■ **What this task involves**
Lines in the listing under this task are to be copied exactly.
━━━ Dataset section ━━━
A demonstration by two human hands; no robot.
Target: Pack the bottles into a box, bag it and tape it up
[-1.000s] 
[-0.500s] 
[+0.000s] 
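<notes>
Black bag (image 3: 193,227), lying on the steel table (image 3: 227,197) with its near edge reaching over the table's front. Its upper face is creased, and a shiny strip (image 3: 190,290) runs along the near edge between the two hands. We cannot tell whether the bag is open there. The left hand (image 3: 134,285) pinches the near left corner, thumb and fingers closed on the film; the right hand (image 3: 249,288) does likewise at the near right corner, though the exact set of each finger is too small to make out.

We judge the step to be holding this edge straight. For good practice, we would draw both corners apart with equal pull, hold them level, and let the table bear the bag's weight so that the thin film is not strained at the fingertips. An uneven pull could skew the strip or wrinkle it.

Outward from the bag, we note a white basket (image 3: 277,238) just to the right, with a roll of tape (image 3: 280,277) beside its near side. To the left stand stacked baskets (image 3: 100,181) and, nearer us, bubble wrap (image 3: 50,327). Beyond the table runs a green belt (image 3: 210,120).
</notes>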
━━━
■ **Reply**
A demonstration by two human hands; no robot.
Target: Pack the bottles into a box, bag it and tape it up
[-1.000s] 
[-0.500s] 
[+0.000s] 
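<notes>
Black bag (image 3: 193,227), lying on the steel table (image 3: 227,197) with its near edge reaching over the table's front. Its upper face is creased, and a shiny strip (image 3: 190,290) runs along the near edge between the two hands. We cannot tell whether the bag is open there. The left hand (image 3: 134,285) pinches the near left corner, thumb and fingers closed on the film; the right hand (image 3: 249,288) does likewise at the near right corner, though the exact set of each finger is too small to make out.

We judge the step to be holding this edge straight. For good practice, we would draw both corners apart with equal pull, hold them level, and let the table bear the bag's weight so that the thin film is not strained at the fingertips. An uneven pull could skew the strip or wrinkle it.

Outward from the bag, we note a white basket (image 3: 277,238) just to the right, with a roll of tape (image 3: 280,277) beside its near side. To the left stand stacked baskets (image 3: 100,181) and, nearer us, bubble wrap (image 3: 50,327). Beyond the table runs a green belt (image 3: 210,120).
</notes>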

Here the answer is complete.